*Task requirements*. Type out the data below in its entirety, exactly as given.

*Data*.
==============================
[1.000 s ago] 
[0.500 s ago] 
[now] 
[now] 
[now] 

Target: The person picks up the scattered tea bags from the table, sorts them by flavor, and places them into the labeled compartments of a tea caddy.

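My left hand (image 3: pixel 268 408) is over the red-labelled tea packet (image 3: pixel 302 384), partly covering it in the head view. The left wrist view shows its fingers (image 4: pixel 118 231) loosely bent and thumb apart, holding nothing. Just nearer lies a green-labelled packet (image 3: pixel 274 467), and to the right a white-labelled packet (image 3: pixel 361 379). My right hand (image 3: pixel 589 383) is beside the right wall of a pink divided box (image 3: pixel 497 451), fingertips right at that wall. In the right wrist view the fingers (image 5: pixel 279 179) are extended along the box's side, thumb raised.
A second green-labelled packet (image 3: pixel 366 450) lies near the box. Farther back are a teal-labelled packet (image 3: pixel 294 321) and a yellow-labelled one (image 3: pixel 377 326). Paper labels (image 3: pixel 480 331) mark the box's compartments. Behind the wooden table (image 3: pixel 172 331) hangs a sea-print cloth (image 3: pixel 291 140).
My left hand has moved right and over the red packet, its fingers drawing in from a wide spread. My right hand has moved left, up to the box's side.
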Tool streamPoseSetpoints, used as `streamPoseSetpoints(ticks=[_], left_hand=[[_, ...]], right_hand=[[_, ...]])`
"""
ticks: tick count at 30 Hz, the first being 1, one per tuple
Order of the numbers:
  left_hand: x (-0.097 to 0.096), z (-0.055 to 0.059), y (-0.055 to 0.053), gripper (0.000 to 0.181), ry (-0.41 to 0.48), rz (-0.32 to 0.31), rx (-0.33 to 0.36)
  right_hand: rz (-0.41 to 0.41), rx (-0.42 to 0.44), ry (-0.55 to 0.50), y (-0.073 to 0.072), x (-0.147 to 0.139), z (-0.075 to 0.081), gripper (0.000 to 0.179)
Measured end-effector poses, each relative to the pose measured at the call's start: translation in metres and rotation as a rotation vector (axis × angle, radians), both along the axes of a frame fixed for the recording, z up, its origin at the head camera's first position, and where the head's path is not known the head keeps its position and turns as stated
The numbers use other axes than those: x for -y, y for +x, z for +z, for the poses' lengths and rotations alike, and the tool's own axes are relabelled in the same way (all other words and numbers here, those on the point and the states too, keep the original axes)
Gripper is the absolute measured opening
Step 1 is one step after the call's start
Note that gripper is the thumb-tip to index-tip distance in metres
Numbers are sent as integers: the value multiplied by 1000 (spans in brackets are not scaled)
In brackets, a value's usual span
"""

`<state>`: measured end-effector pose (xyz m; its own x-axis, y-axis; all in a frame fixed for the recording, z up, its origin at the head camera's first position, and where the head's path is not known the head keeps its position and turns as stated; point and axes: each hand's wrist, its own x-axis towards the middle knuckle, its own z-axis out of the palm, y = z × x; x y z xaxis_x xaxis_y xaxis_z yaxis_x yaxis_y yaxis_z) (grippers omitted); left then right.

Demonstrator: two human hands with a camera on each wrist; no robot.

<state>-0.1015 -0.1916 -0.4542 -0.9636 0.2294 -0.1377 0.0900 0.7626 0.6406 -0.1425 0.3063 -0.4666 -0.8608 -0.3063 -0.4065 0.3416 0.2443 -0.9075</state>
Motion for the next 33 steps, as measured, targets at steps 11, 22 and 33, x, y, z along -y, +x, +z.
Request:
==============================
*Output for this task*.
[1.000 s ago] 
[0.500 s ago] 
[now] 
[now] 
[now] 

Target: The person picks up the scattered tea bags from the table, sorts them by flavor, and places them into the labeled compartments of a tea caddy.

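My left hand (image 3: pixel 268 408) is over the red-labelled tea packet (image 3: pixel 302 384), partly covering it in the head view. The left wrist view shows its fingers (image 4: pixel 118 231) loosely bent and thumb apart, holding nothing. Just nearer lies a green-labelled packet (image 3: pixel 274 467), and to the right a white-labelled packet (image 3: pixel 361 379). My right hand (image 3: pixel 589 383) is beside the right wall of a pink divided box (image 3: pixel 497 451), fingertips right at that wall. In the right wrist view the fingers (image 5: pixel 279 179) are extended along the box's side, thumb raised.
A second green-labelled packet (image 3: pixel 366 450) lies near the box. Farther back are a teal-labelled packet (image 3: pixel 294 321) and a yellow-labelled one (image 3: pixel 377 326). Paper labels (image 3: pixel 480 331) mark the box's compartments. Behind the wooden table (image 3: pixel 172 331) hangs a sea-print cloth (image 3: pixel 291 140).
My left hand has moved right and over the red packet, its fingers drawing in from a wide spread. My right hand has moved left, up to the box's side.
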Tool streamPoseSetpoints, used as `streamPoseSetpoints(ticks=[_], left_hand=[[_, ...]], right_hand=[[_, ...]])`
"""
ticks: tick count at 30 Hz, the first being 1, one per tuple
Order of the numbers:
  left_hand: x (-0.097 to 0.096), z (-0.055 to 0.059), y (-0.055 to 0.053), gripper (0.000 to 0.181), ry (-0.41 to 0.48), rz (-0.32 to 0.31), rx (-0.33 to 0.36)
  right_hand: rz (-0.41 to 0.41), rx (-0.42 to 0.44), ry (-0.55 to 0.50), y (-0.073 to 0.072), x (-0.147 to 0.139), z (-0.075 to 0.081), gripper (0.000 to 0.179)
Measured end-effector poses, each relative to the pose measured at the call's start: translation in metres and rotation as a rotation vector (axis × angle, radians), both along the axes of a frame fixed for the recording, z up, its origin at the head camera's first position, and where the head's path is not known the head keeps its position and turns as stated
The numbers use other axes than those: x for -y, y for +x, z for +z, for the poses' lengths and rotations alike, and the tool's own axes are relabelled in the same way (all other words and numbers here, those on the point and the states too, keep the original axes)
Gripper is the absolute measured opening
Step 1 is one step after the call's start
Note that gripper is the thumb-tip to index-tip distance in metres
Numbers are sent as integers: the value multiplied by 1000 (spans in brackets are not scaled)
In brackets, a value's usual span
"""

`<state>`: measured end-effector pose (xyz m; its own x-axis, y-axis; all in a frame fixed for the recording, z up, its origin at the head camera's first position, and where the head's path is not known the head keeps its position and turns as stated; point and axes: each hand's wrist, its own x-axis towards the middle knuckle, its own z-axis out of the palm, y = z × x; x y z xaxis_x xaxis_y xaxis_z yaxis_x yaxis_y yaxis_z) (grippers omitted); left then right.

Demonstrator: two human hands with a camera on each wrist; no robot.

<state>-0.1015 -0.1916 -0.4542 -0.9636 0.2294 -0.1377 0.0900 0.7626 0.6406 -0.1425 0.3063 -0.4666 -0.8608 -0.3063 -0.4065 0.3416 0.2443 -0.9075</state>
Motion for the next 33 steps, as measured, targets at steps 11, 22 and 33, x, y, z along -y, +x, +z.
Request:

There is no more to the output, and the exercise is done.